Sunday, August 22, 2010

ssis->xml data extract pattern

Today, I would like to share one of the better ways to extract the XML data based on some cool work done over the last couple of weeks. Let me call it "SSIS - XML data extract pattern"

Let me put across a simple XML structure and explain the approach that was used along with the reasons to do so.

<employee empCd="E1" fname = "vinuthan" lname="bhat">
   <hobby name = "trecking"/>
   <hobby name = "music"/>
<employee empCd="E2" fname = "vb" lname="b">
   <hobby name = "dancing"/>
   <hobby name = "music"/>

Obvious choice in SSIS would be to use the data flow task along with the XML source adapter and the oledb destination. One has to select the XML source file and the XSD schema so that the Input and Output buffers form appropriate mapping internally. Here, I would rather prefer to create my own XSD instead of using the Generate XSD. The latter option does not provide the max length value in the XSD generated and by default assumes char length as 255.

Each of the nodes in XML form an output in the pipeline [Right click->Advanced Properties]. The approach is here to extract the data to an intermediate staging tables (that have the same structure as that of our XML) and then load it to main tables from staging tables (breaking of single extract to two different extracts).

Add 4 OLEDB destinations and map each of the outputs to the 4 staging tables that are created. Looking at the attributes under each of the output nodes, one would soon realize that the nodes are related to each other by an internal node id attribute. This makes me think that the nodes get linked like the way we normally do in a master-child database table design. The id value are unique integer value identifier generated by the XML source adapter.  For the 4 outputs [Employees, Employee, Hobbies, Hobby] we have, the staging table design looks as follows :-

Table 1: STG.Employees [EmployeesId]
Table 2: STG.Employee [EmployeesId, EmployeeId, EmpCd, fname, lname]
Table 3: STG.Hobbies [HobbiesId, EmployeeId]
Table 4: STG.Hobby [HobbyId, HobbiesId, name]

Now map the outputs to each of these tables respectively. The EmployeesId, EmployeeId, HobbiesId, HobbyId are the the internal ids that I am talking about (you do not see the sample XML above). 

Once the data is in staging tables, it is a very simple data extract to the main tables using the OLEDB source and destination adapters with some look up tasks for the master table ids.

So why this approach:
1. An alternate way would require heavy use of merge joins, look ups and sort tasks. The sort task is a big performance hit. In the current approach, we do not have to use the merge join, sort tasks.

2. Complex or large XML  in real time require many merge joins, look ups and sort tasks as every output extract requires you to have linking of nodes from the root to enable data extract from the node of interest. In the current approach, the no of intermediate tasks are reduced.

3. As a result of #2, one cannot extract the data in parallel. The output of a node can be used only once from an XML source to destination and extract from each node require us to start linking from the root node.
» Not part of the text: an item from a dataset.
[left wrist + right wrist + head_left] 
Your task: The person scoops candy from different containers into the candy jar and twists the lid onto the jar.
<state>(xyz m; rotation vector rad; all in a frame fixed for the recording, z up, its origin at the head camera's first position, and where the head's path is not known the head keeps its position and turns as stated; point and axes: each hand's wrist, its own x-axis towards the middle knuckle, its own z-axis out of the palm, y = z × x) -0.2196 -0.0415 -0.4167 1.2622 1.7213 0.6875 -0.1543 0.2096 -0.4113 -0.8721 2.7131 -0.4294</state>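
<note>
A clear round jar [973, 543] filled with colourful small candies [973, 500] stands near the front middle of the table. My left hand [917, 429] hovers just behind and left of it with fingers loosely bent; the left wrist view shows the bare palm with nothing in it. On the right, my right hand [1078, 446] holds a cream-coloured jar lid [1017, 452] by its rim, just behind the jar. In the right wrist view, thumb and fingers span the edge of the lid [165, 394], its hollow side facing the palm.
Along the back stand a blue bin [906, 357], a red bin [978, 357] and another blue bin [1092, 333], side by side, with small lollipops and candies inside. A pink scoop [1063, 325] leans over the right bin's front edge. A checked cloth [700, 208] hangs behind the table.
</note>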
This results us in using multiple data flow task (one of each node) each pointing to same XML physical file. In the current approach, we are maximizing the parallel execution/ data extract capabilities by having all the nodes output from a single XML source to adapter to multiple OLEDB destinations.

Also, when there are many data flow tasks pointing to the same XML file to extract data, one would end up getting an Out of Memory error at one point of time. This would force us to group data flow tasks and make them run sequentially. The out of memory error is being confirmed by Microsoft as limitations.

4. When XSD schema changes, one need to change all the tasks used in the path as a result of the recreation of the lineage ids. In the current approach, as we have reduced the no of tasks, we reduce the effort in the no of tasks that need to be revisited. One cannot avoid this as a result of the way data flow tasks are designed.

5. Simple to use as it is a direct mapping of XML to database tables and then from staging table to main tables.

6. Performance is high and maintenance is easy.

In summary the following points were considered for the approach:
  • Performance
  • Parallel processing
  • Amount of rework
  • Simplicity and Maintainability

Hope the "SSIS - XML data extract pattern" is helpful.


  1. Can you upload a sample package representing your example.

  2. Thanks for your solution. I am have to do the same task. In you example,, EmployeesId, EmployeeId, HobbiesId, HobbyId are the internal Id. Is there any way that we can make that column as an identity column? And can we insert the values of the EmployeeID in the Employee Table(Identity column value) into the Hobby Table(I want EmployeeID column in the Hobby table).
    And I am new in XML. I am not getting it that from that XML file,,how we get 4 tables instead of 2.
    I have to achieve that same. Can you please help.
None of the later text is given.